Потому что внутри обыденного (которое на часах) времени скрывалось бесчисленное множество других, а вместе они, по всей видимости, образовывали то, что одни люди называли Божьим промыслом, другие -- бесконечностью, третьи -- вечностью, четвертые (к ним причислял себя и Мехмед) -- судьбой, то есть той самой волей, которая (по аналогии с ничто, которое "ничтожит", "волит") все решает и которую не переспорить.
В известном смысле это примиряло с мирозданием. Человек, выходит, что-то собой представлял, чего-то стоил, если за ним ходила по пятам судьба. Иногда Мехмед думал: а что, интересно, происходит с человеком, от которого судьба отступается? Но при здравом размышлении приходил к выводу, что такого быть не может. Это было все равно как если бы вдруг исчезло земное притяжение. Мир бы поплыл... к чертям собачьим. Но если земное притяжение прикрепляло человека (и все сущее) к матери-земле, то судьба прикрепляла... к чему? К Богу, бесконечности, вечности?

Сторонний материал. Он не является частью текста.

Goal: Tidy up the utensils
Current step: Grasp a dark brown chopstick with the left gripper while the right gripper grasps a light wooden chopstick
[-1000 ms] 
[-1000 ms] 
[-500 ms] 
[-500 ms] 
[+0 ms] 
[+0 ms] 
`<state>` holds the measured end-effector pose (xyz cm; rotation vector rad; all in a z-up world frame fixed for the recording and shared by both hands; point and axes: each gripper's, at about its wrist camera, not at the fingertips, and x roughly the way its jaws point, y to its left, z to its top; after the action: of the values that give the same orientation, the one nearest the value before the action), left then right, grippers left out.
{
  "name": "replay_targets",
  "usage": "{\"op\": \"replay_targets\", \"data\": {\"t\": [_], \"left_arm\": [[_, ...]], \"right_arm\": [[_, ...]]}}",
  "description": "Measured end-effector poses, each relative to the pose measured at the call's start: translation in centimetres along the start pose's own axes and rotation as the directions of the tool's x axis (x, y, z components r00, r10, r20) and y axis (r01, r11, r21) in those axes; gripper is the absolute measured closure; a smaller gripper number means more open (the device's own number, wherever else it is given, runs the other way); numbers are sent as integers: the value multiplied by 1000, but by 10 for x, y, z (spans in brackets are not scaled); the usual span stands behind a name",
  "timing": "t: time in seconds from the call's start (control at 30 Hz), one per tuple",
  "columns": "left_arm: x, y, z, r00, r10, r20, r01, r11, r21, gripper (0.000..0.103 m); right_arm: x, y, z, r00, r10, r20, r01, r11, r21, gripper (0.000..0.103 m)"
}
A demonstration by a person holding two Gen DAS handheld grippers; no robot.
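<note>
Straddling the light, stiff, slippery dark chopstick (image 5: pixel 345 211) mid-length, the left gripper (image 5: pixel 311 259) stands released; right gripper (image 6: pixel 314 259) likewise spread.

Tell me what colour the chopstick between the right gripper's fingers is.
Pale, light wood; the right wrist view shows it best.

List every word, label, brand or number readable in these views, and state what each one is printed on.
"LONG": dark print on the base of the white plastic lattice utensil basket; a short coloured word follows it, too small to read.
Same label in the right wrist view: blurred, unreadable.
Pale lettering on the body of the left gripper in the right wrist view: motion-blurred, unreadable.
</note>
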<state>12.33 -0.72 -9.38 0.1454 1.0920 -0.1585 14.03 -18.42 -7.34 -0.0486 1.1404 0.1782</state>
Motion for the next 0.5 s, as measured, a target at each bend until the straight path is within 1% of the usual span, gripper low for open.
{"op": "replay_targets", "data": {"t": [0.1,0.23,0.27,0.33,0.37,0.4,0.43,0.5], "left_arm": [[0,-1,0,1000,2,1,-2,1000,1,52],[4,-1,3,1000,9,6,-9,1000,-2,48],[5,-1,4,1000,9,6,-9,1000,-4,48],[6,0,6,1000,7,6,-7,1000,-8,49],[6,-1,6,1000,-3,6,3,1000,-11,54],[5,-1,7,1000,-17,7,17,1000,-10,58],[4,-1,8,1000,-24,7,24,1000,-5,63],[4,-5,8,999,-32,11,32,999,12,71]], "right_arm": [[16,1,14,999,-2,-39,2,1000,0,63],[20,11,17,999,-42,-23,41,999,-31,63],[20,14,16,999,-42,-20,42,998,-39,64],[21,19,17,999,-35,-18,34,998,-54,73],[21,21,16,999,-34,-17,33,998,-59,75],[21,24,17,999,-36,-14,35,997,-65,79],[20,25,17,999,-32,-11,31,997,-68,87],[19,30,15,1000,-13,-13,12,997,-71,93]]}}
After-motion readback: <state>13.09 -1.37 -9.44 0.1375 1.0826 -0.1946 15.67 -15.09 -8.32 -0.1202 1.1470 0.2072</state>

Совершенно точно прикрепляла к смерти, как эстафетную палочку передавала ей человека с рук на руки.
А после смерти, подумал Мехмед, если допустить, что человек обретает некую иную, допустим энергетическую, форму существования, что замещает ему судьбу? Или, совсем какая-то дикая мысль посетила Мехмеда, пройдя через Страшный суд и соответствующим образом перестроившись (реструктуризировавшись), энергетический человек сам становится судьбой, то есть прикрепляется к нормальному (земному) человеку? В таком случае мироздание приобретало законченный смысл. Единственно, трудно было понять: почему человечество так медленно меняется к лучшему, если конечно не меняется к худшему?
Вероятно, не всякий (в особенности тот, носителем которого являлась судьба) опыт усваивался человечеством. В плане передачи (непередачи) опыта судьба напоминала смерть.

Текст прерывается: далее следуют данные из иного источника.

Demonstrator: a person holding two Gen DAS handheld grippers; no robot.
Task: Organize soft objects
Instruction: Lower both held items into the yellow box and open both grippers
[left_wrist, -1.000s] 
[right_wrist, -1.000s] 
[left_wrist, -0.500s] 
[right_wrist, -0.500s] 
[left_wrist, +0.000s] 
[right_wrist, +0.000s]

Многие вопросы, успокоил себя Мехмед, старше человека, соответственно, и отвечать на них должен тот (те), кто старше человека. Вот только не понятно было, кому (перед кем) отвечать. Вероятно, тому (перед теми), кто в свою очередь старше их, подумал Мехмед. Иерархия бесконечности, таким образом, была сродни иерархии артели, холдинга, концерна, да, собственно, любой структурированной организации. Порядок есть везде, с неожиданным удовлетворением подумал Мехмед, иначе все давно бы рухнуло. Просто не всем (и не всегда) удается осмыслить этот порядок.

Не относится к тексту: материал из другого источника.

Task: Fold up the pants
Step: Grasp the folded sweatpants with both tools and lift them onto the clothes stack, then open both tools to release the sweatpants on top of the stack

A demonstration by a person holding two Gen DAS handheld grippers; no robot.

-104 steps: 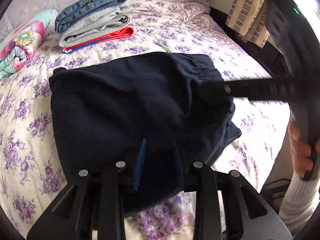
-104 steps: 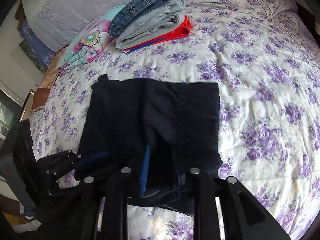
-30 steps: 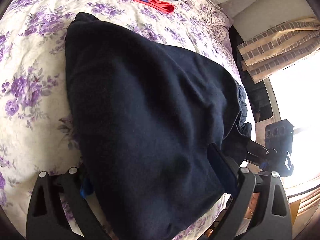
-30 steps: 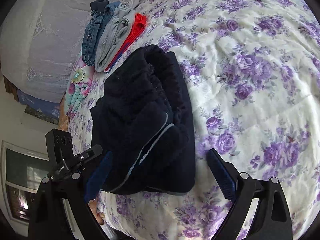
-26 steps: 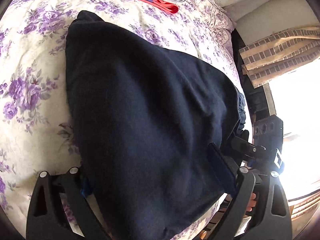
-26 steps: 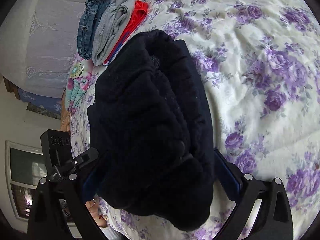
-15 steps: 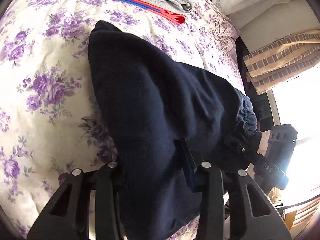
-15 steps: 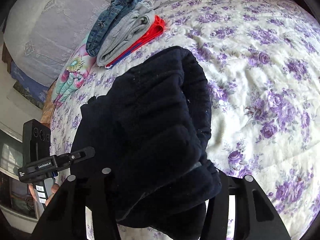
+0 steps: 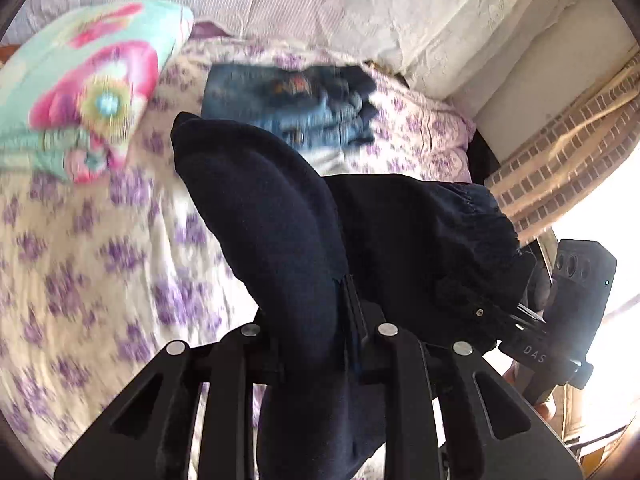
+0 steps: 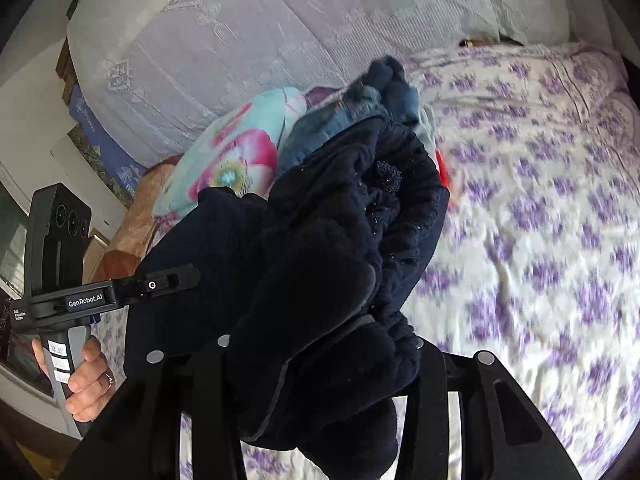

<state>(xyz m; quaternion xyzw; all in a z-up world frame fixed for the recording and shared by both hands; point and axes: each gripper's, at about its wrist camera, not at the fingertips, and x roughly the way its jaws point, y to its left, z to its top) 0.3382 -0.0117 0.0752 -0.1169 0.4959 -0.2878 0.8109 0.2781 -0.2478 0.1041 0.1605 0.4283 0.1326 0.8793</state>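
Floral bedspread (image 9: 100,248) fills lower left | your left tool (image 9: 316,332) and right tool (image 10: 320,344) closing, both pinching folded navy pants (image 9: 280,220) lifted off bed, centre frame | soft, thick, floppy; grip folded edges near elastic waistband (image 9: 488,208).

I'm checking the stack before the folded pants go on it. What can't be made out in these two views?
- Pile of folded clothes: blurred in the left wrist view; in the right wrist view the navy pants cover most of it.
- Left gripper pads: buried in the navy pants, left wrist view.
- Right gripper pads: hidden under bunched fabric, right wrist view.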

Он давно привык не беспокоиться по поводу своих слишком уж долгих и на первый взгляд бесплодных размышлений о чем-либо. Скажем, о средней цене на молибден в будущем году; о белье: какое, интересно -- кружевное, трикотажное, шелковое? -- носят (если, конечно, носят) женщины-телохранители, в частности Зоя; о завещании (кому достанутся его миллиарды?) Джерри Ли Когана; о кукурузной (зачем она ему?) плантации Халилыча в Аргентине; о странной привычке предполагаемого делового партнера писателя-фантаста Руслана Берендеева шляться по оптовым продовольственным ярмаркам. Теоретически Мехмед мог понять человека, шляющегося по публичным домам, опиумным притонам, разным злачным местам, где демонстрируют патологические сексуальные шоу, дерутся до полусмерти, грязно играют на каких-то диких тотализаторах, но совершенно не мог -- без видимой цели слоняющегося по оптовым продовольственным ярмаркам. Берендеев как будто издевался над жизнью, здравым смыслом, иерархией бесконечности, и это раздражало и тревожило Мехмеда. Как иметь дело с таким человеком? Пусть даже он предлагает выгодное дело. Только может ли предложить нормальное дело человек, слоняющийся по оптовым продовольственным ярмаркам?
Мехмед сомневался.
От подобного человека могло прийти либо сверхвыгодное, либо сверхпровальное дело.
Мехмед не верил писателю-фантасту Руслану Берендееву, однако просчитывающий (ответственный за бизнес) сектор сознания сигнализировал: проект может принести прибыль покруче операции с уральским заводом. И -- уже как будто из параллельного мира, из сна, из... рая? -- текла, крепла, кристаллизовалась уверенность: если выгорит и там и там, Мехмед превратится в...
В нечто большее, чем Джерри Ли Коган.
Это была в высшей степени опасная уверенность, и сектор сознания, ответственный за физическое существование, сигнализировал: два этих проекта сродни двум сблизившимся раскаленным плитам, над (между?) которыми жизнь Мехмеда, как плевок, превратится в пар, в ничто.
Но кто, что могло помешать Мехмеду мечтать?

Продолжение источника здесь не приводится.